_WHAT TO WORK ON_
Determine how many lines below contain the string "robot" and give that number without anything else.
= = = = = = =
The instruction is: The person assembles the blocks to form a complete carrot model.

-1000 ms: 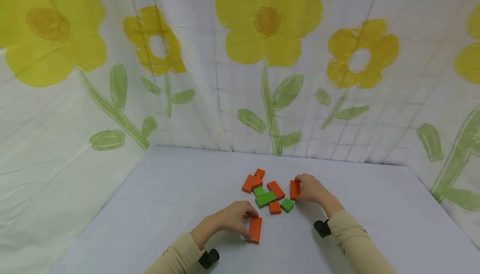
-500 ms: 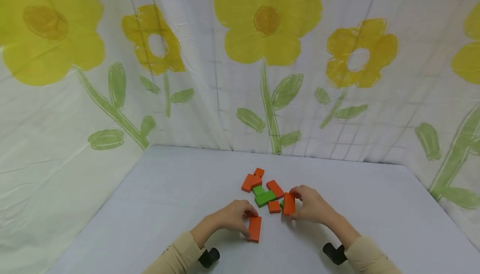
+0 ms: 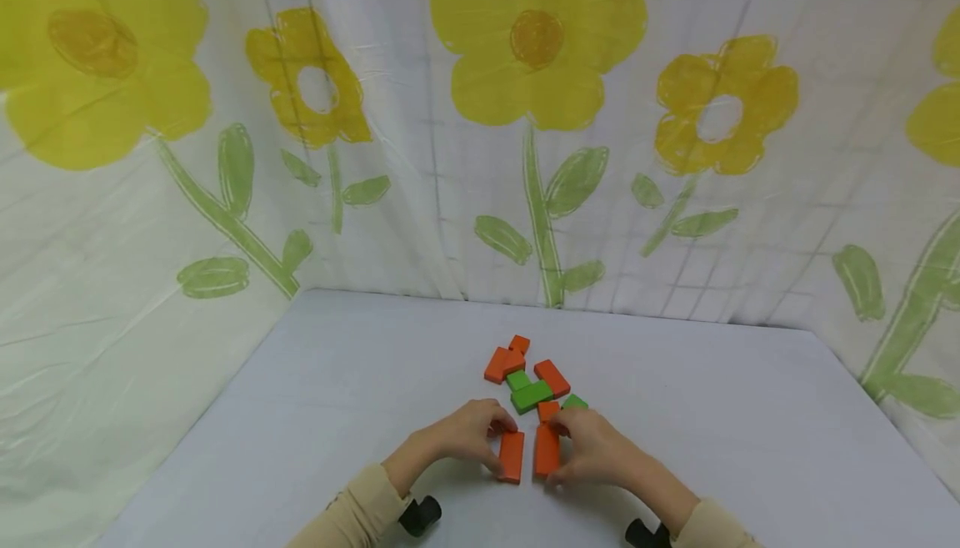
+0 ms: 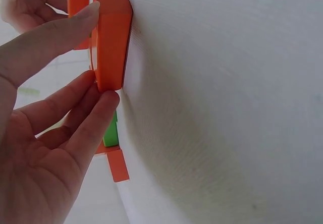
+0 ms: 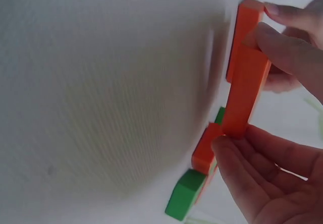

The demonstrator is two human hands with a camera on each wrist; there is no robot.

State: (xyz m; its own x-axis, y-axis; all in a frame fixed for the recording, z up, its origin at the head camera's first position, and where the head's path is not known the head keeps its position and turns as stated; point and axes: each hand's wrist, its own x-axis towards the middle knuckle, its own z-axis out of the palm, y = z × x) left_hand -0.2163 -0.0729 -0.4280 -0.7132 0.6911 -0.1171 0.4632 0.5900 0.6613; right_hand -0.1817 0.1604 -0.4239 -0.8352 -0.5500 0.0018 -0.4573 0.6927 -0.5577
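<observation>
Left of centre, my left hand (image 3: 468, 433) pinches an orange-red rectangular block (image 3: 512, 458) end to end, thumb at the near end and fingers at the far end. In the left wrist view this block (image 4: 112, 42) rests against the white surface. My right hand (image 3: 600, 450) grips a similar orange-red block (image 3: 547, 453) the same way, a narrow gap away from the first. The right wrist view shows the thumb on one end of its block (image 5: 246, 90) and fingertips at the other. Just beyond are a small orange block (image 3: 549, 411) and a partly hidden green block (image 3: 575, 402).
Farther back lie two green blocks, one of them long (image 3: 532, 396), an orange block (image 3: 552, 378) to their right, and several orange blocks grouped around a tilted one (image 3: 496, 365). They stand on a white table (image 3: 360, 364) backed by a flower-printed curtain (image 3: 405, 198).
My right hand has brought its orange-red block leftward and nearer, from the pile's right side to beside the left block. My left hand has stayed in place on its block.
</observation>
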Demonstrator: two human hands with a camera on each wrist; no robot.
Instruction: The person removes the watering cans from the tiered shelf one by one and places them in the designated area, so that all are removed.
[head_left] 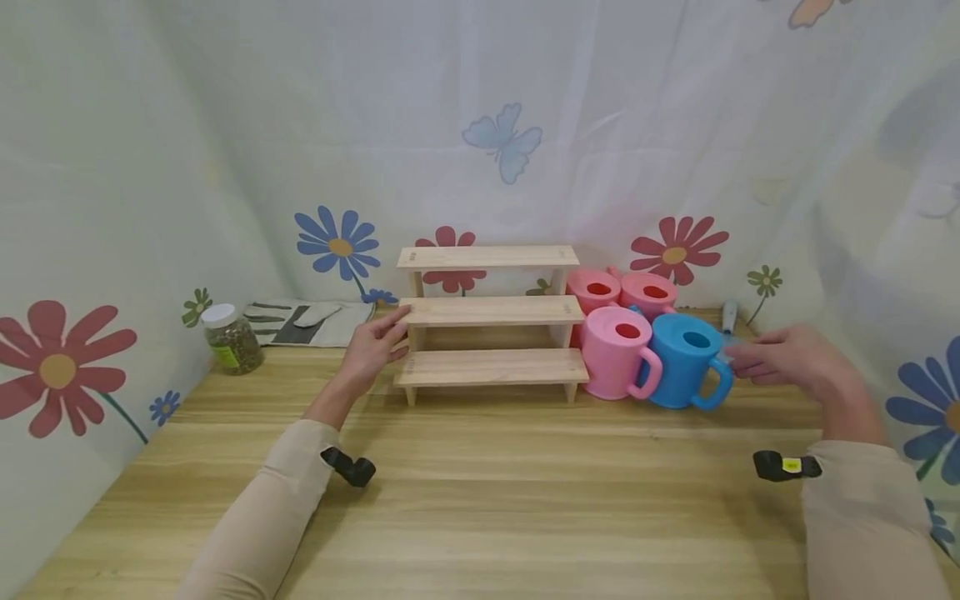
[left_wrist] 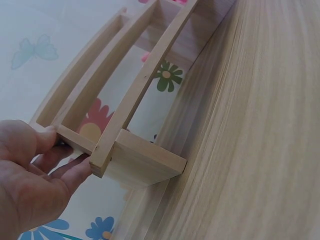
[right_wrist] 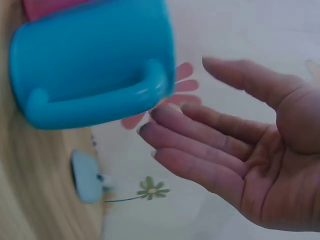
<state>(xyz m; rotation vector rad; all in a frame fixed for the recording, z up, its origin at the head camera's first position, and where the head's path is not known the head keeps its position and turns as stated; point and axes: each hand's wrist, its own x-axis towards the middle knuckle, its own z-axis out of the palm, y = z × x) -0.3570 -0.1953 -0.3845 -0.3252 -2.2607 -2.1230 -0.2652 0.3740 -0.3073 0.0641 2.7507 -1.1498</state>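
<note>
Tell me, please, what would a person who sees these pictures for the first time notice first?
First, the wooden step shelf at the back middle of the table, with the left hand holding its left end. Just right of it stands a tight group of three pink watering cans and a blue watering can; the open right hand is beside the blue one. A jar stands far left, near the flowered curtain.

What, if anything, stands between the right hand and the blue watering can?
Nothing visible does. The right hand is open beside the blue watering can, fingertips close to its handle, with only a bare gap between them in the right wrist view.
</note>
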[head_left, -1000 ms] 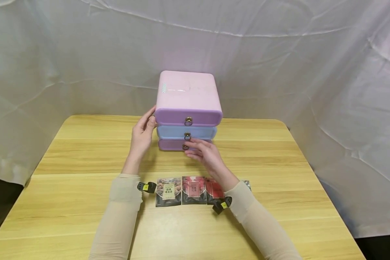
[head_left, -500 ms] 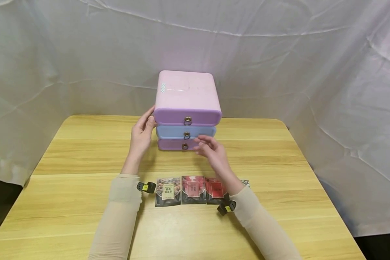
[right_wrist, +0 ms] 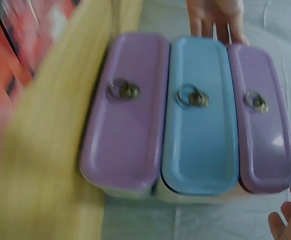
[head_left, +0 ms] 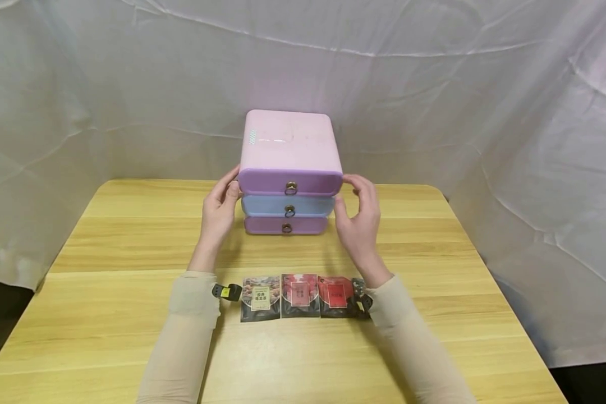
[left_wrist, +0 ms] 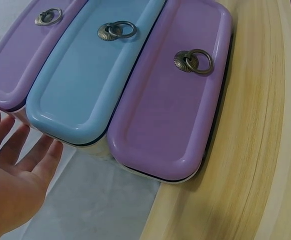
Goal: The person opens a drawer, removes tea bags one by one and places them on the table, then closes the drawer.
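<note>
A small cabinet point(head_left: 288, 146) with a pink top stands at the back middle of the wooden table point(head_left: 106, 241). It has a purple top drawer point(head_left: 308, 182), a blue middle drawer point(head_left: 262, 206) and a purple bottom drawer point(head_left: 262, 225); all are closed, each with a ring pull. My left hand point(head_left: 221, 210) lies against the cabinet's left side, fingers straight, fingertips at the top drawer's corner. My right hand point(head_left: 358, 219) stands at the cabinet's right side, fingers loosely bent by the top drawer's corner, holding nothing. In the left wrist view the left hand point(left_wrist: 15, 185) is spread beside the drawers.
Three flat packets lie in a row near me: a dark one point(head_left: 260, 298), a red-and-black one point(head_left: 299, 295) and a red one point(head_left: 335, 295). My right wrist partly hides something past them. White cloth hangs behind and beside the table.
My right hand left the front of the bottom drawer's ring pull and moved up and right to the cabinet's right side. My left hand stayed put.
</note>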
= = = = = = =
_TASK RESPONSE_
2